Haut
de page
Retour

Juridique

Chauffeur Uber : indépendant ou salarié ?

Le développement des plateformes numériques a entraîné l’émergence de nouvelles formes de travail. En facilitant l’accès rapide à une multitude de services pour de nombreux usagers, les plateformes offrent la possibilité de créer des activités professionnelles à part entière.

C’est le cas de la plateforme Uber qui, en mettant en relation des personnes souhaitant se déplacer et des chauffeurs a permis de déployer une nouvelle forme d’activité de transporteur de voyageurs.

Mais cette forme de travail innovante s’accompagne de nouvelles problématiques juridiques, en particulier concernant le statut du conducteur

Les chauffeurs de la plateforme Uber exercent leur fonction en qualité d’indépendant. Les conditions de travail des conducteurs ont toutefois amené à s’interroger sur la possible requalification de leur statut d’indépendant en celui de salarié.
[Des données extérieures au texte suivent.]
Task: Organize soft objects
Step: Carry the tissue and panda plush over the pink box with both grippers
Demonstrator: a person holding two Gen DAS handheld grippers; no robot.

La Chambre sociale de la Cour de cassation s’est positionnée dans un arrêt en date du 4 mars 2020 (n°19-13.316). Elle énonce que les juges du fond ont relevé qu’après son inscription le chauffeur intègre un service de prestation de transport entièrement créé et organisé par la société. A cet égard, il ne développe pas de clientèle propre, ne fixe pas ses tarifs et ne peut proposer ses propres conditions d’exercice de sa prestation de transport. Ils constatent par ailleurs que les itinéraires sont imposés et que les chauffeurs sont incités à rester à la disposition d’Uber pour pouvoir obtenir des courses qu’ils ne peuvent choisir librement. Ils constatent enfin l’existence d’un pouvoir de sanction, le chauffeur pouvant en effet perdre l’accès à son compte en cas de dépassement d’un taux d’annulation de commandes ou en cas de signalements de comportements problématiques. Compte tenu de l’ensemble de ces indices, la Haute Cour approuve à Cour d’appel d’avoir requalifiée la relation de travail entre Uber et le chauffeur en contrat de travail.

Cette décision pourrait avoir une portée importante puisqu’elle remet en cause le fonctionnement de la majorité des relations de travail issues des plateformes numériques. Des évolutions sont donc à prévoir s’agissant de cette forme de travail.